Aim of the task: In the entries that follow, the lines from the line containing "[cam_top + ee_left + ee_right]" up to and including the line containing "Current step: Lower" must be copied exactly, with pictures omitted.

+===+

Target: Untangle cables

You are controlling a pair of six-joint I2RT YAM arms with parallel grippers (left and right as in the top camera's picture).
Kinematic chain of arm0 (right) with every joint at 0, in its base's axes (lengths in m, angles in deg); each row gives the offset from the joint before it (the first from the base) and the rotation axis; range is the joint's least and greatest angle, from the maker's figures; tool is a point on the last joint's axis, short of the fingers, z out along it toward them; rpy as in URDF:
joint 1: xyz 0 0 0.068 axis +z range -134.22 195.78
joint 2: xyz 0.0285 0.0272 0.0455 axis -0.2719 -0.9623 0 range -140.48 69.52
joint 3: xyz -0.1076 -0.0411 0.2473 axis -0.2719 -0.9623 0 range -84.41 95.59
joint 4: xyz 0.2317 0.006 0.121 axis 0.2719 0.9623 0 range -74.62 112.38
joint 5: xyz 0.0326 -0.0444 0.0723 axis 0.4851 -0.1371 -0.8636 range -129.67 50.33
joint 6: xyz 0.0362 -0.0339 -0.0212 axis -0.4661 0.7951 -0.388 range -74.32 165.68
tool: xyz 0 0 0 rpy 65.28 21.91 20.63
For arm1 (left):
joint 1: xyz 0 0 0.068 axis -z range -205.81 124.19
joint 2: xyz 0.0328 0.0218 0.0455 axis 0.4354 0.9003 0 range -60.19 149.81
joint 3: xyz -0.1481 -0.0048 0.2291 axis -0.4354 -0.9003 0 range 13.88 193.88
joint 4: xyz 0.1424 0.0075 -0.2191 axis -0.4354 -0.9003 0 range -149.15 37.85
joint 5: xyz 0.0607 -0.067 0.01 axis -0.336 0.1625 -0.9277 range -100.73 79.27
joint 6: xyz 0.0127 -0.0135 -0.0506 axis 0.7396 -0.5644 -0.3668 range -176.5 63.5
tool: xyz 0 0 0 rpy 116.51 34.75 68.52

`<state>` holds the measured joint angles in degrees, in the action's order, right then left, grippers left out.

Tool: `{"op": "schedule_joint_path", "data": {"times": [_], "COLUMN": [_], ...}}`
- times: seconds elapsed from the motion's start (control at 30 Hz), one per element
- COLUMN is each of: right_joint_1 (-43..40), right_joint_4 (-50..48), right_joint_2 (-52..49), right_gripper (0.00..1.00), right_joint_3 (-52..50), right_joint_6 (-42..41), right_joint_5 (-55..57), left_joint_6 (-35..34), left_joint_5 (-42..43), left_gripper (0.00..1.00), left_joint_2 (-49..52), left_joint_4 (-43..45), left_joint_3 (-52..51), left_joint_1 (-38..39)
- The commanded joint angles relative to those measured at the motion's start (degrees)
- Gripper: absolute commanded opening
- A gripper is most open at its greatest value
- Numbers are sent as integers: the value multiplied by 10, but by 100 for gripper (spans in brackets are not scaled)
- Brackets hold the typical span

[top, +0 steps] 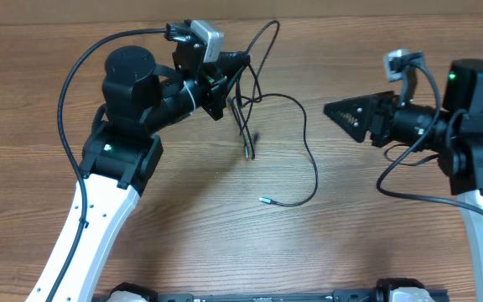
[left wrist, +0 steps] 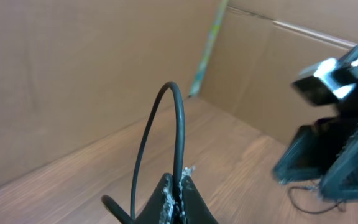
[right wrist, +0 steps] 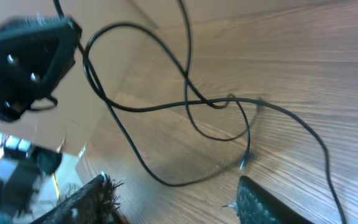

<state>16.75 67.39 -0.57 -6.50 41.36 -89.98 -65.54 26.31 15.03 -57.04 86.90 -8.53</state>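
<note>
Thin black cables hang from my left gripper at the back middle of the table. One strand loops up above it, others drop to the wood, and one ends in a small plug. In the left wrist view my left gripper is shut on a cable that arches upward. My right gripper is open and empty, to the right of the cables. In the right wrist view its fingers are spread wide, with the cable loops ahead of them, apart from them.
The wooden table spreads around the cables. A cardboard wall stands behind the table. The right arm's base is at the far right and the left arm's base at the left.
</note>
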Motion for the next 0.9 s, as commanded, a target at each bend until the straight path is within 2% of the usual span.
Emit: {"op": "schedule_joint_path", "data": {"times": [0.0, 0.13, 0.27, 0.5, 0.67, 0.87], "right_joint_1": [34, 63, 78, 92, 95, 95], "right_joint_4": [-2, -3, -5, -5, -7, -2], "right_joint_2": [1, -2, -16, -55, -76, -89], "right_gripper": [69, 84, 99, 100, 100, 100], "right_joint_3": [12, 12, 12, 12, 12, 12], "right_joint_6": [3, 3, 2, -2, -2, -2], "right_joint_5": [34, 60, 59, 59, 63, 122], "left_joint_6": [-39, -55, -61, -70, -107, -156], "left_joint_5": [71, 111, 113, 110, 109, 111], "left_gripper": [4, 4, 4, 4, 4, 4], "left_joint_2": [-11, -10, -10, -10, -11, -11], "left_joint_4": [23, 57, 73, 113, 166, 224], "left_joint_3": [4, 4, 4, 4, 4, 4], "left_joint_1": [1, 13, 37, 79, 92, 92]}}
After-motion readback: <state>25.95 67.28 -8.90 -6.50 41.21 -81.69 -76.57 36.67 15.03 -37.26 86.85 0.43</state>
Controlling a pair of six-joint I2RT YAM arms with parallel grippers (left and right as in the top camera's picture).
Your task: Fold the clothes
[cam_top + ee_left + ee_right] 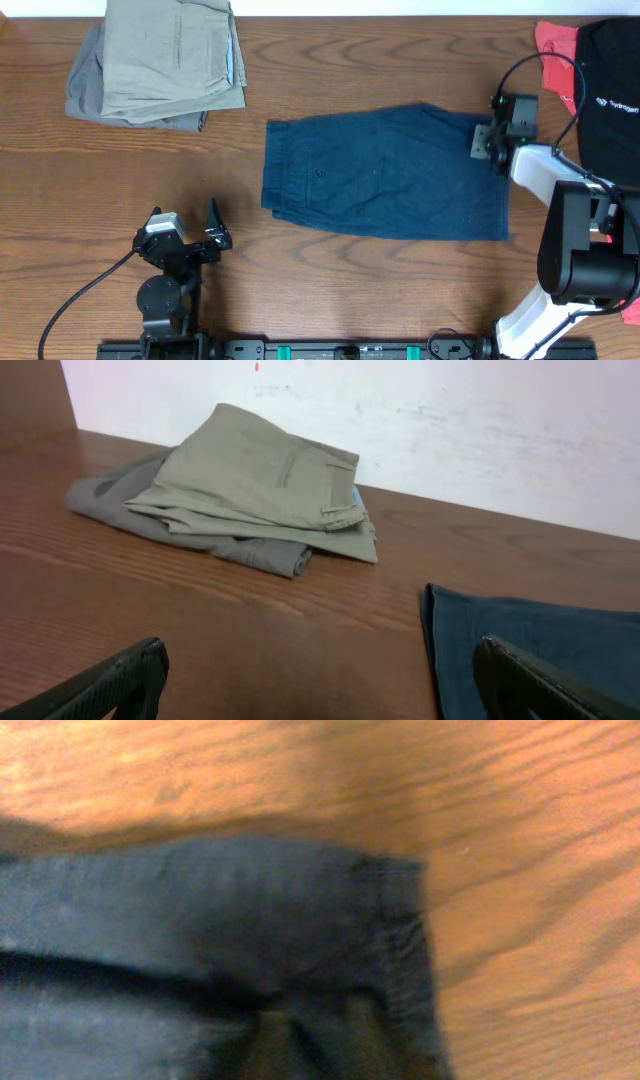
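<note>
The shorts (385,175) lie spread flat at the middle of the worktop (350,290), buttoned pocket facing up. The right hand (492,140) sits over their upper right corner, at the hem. Its wrist view is blurred, so it cannot be told whether the fingers are apart or clamped on cloth. The left hand (216,226) hovers below and left of the shorts, clear of them, fingers wide apart and holding nothing. Expect light, limp cloth that sags and drags when lifted. Take hold at corners or hems, pinch all layers, and raise both ends evenly. Bare worktop lies below and left of the shorts. A folded stack (165,60) sits up-left of them, well apart. A black piece (610,90) and a red piece (553,45) lie near their right edge, which limits room there.
</note>
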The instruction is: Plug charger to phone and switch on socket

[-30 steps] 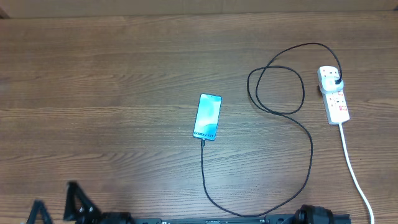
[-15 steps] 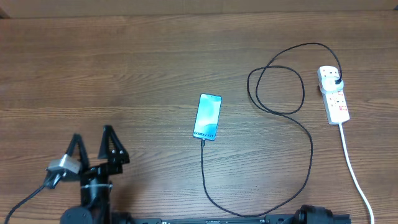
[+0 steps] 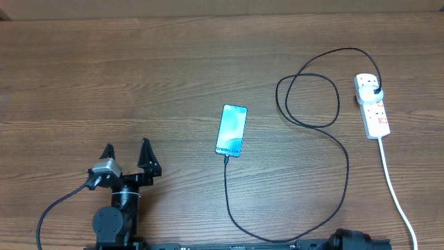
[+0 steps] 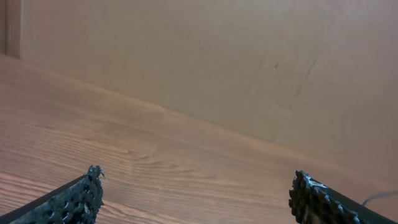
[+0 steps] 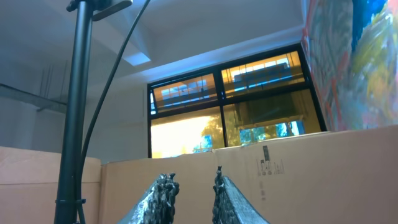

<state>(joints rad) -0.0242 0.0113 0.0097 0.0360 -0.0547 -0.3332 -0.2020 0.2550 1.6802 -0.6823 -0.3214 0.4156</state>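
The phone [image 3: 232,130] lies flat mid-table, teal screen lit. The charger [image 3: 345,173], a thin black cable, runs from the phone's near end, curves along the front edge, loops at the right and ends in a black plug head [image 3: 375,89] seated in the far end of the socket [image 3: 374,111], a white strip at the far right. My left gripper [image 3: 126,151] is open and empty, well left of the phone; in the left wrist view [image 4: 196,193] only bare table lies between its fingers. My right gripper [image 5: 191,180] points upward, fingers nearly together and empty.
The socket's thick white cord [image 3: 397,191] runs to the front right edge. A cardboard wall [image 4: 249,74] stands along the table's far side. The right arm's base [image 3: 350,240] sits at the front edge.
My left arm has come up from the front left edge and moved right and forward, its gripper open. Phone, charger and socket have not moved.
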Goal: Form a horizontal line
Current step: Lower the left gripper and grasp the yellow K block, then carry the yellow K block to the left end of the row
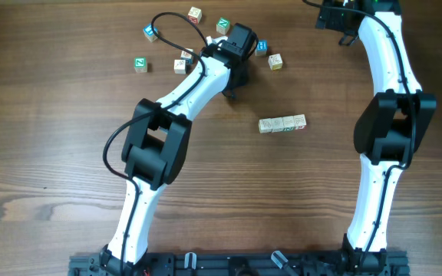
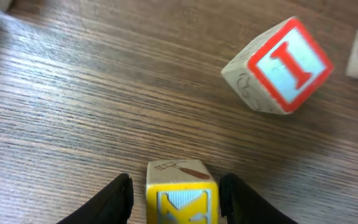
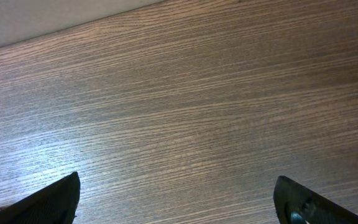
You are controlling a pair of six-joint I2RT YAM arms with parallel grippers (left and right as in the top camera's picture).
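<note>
Left gripper stands apart from the row.

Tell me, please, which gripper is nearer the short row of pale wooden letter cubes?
Left. The left gripper sits just up-left of the row; the right gripper hangs much farther off, top-right.

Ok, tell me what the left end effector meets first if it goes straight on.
The yellow-faced cube between the left end effector's fingers, probably; behind it only table, depth unclear.
</note>
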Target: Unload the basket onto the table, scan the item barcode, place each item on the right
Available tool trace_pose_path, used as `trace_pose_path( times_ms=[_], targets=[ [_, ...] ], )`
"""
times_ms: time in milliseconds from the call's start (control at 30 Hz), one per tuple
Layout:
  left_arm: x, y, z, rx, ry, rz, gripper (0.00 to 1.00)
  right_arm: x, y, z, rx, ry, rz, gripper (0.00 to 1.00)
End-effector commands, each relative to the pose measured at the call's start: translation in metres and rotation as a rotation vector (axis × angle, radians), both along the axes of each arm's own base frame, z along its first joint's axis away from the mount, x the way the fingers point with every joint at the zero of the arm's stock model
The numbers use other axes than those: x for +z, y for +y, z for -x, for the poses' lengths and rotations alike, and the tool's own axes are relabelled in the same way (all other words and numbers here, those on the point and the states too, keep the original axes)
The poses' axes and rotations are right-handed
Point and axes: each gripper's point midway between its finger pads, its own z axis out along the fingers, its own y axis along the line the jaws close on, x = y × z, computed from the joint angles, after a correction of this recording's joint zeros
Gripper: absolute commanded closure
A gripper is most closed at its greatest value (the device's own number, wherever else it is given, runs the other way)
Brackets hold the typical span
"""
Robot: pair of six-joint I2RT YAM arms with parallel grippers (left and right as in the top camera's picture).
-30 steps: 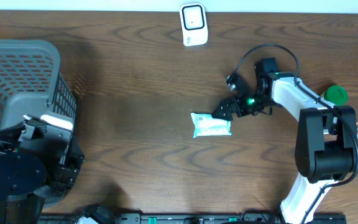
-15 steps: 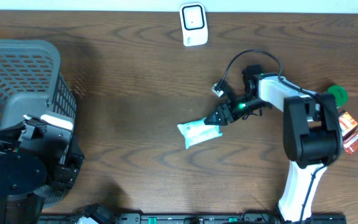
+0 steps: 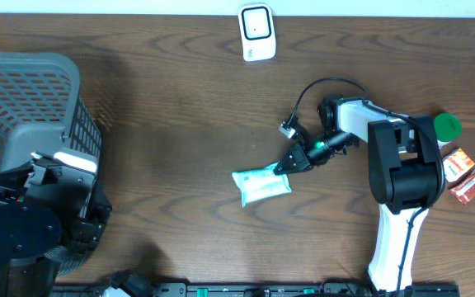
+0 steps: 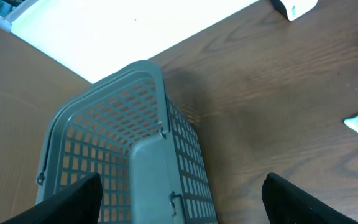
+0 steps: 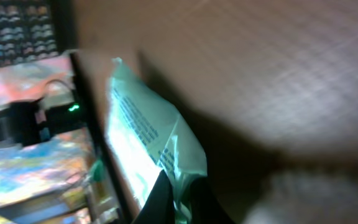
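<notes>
Since a second ago, your right gripper [image 3: 289,164] has been dragging the packet [image 3: 261,183] leftward; overhead, it is pinching the packet's near corner. Left wrist: your left gripper [image 4: 182,183] is hanging spread above the basket [image 4: 104,124], packet far off to its right. Right wrist: the fingers [image 5: 158,200] are pressing together on the packet's edge.
</notes>
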Motion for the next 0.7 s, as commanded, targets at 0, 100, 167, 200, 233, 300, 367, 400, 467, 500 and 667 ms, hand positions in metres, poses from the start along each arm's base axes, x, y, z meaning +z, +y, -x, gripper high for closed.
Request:
trace_pose_path(
  times_ms=[0, 100, 167, 200, 233, 300, 367, 400, 467, 500, 667],
  targets=[
    [0.001, 0.002, 0.001, 0.005, -0.008, -0.003, 0.18, 0.055, 0.019, -0.014, -0.026, -0.073, -0.234, 0.99],
    [0.001, 0.002, 0.001, 0.005, -0.008, -0.003, 0.18, 0.079, 0.016, -0.017, -0.055, -0.088, -0.269, 0.99],
    [0.001, 0.002, 0.001, 0.005, -0.008, -0.003, 0.18, 0.084, 0.013, -0.017, -0.058, -0.101, -0.254, 0.99],
    [0.001, 0.002, 0.001, 0.006, -0.008, -0.003, 0.18, 0.087, 0.012, -0.017, -0.06, -0.096, -0.243, 0.99],
    [0.001, 0.002, 0.001, 0.006, -0.008, -0.003, 0.18, 0.088, 0.011, -0.015, -0.062, -0.086, -0.239, 0.99],
    [0.001, 0.002, 0.001, 0.006, -0.008, -0.003, 0.18, 0.092, 0.01, -0.012, -0.061, -0.078, -0.24, 0.99],
    [0.001, 0.002, 0.001, 0.006, -0.008, -0.003, 0.18, 0.097, 0.011, -0.011, -0.065, -0.075, -0.257, 0.99],
    [0.001, 0.002, 0.001, 0.005, -0.008, -0.003, 0.18, 0.099, 0.012, -0.012, -0.068, -0.077, -0.269, 0.99],
    [0.001, 0.002, 0.001, 0.006, -0.008, -0.003, 0.18, 0.103, 0.013, -0.013, -0.074, -0.081, -0.292, 0.99],
    [0.001, 0.002, 0.001, 0.006, -0.008, -0.003, 0.18, 0.105, 0.014, -0.013, -0.08, -0.08, -0.303, 0.99],
    [0.001, 0.002, 0.001, 0.005, -0.008, -0.003, 0.18, 0.122, 0.017, -0.016, -0.108, -0.08, -0.364, 0.99]
  ],
)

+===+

Exercise response:
[cam_top + ee_left + ee_right] 
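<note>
The shorts (385,175) lie spread flat at the middle of the worktop (350,290), buttoned pocket facing up. The right hand (492,140) sits over their upper right corner, at the hem. Its wrist view is blurred, so it cannot be told whether the fingers are apart or clamped on cloth. The left hand (216,226) hovers below and left of the shorts, clear of them, fingers wide apart and holding nothing. Expect light, limp cloth that sags and drags when lifted. Take hold at corners or hems, pinch all layers, and raise both ends evenly. Bare worktop lies below and left of the shorts. A folded stack (165,60) sits up-left of them, well apart. A black piece (610,90) and a red piece (553,45) lie near their right edge, which limits room there.
</note>
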The instruction is: Plug charger to phone and switch on socket

[-30 steps] 
[-15 steps] 
[+0 steps] 
[+0 steps] 
[+0 steps] 

<state>(joints rad) -0.0242 0.0113 0.0097 0.0360 -0.0547 -0.3332 -0.2020 0.2550 1.6802 -0.6823 -0.3214 0.4156</state>
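The phone [image 3: 232,130] lies flat mid-table, teal screen lit. The charger [image 3: 345,173], a thin black cable, runs from the phone's near end, curves along the front edge, loops at the right and ends in a black plug head [image 3: 375,89] seated in the far end of the socket [image 3: 374,111], a white strip at the far right. My left gripper [image 3: 126,151] is open and empty, well left of the phone; in the left wrist view [image 4: 196,193] only bare table lies between its fingers. My right gripper [image 5: 191,180] points upward, fingers nearly together and empty.
The socket's thick white cord [image 3: 397,191] runs to the front right edge. A cardboard wall [image 4: 249,74] stands along the table's far side. The right arm's base [image 3: 350,240] sits at the front edge.
My left arm has come up from the front left edge and moved right and forward, its gripper open. Phone, charger and socket have not moved.
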Goal: Form a horizontal line
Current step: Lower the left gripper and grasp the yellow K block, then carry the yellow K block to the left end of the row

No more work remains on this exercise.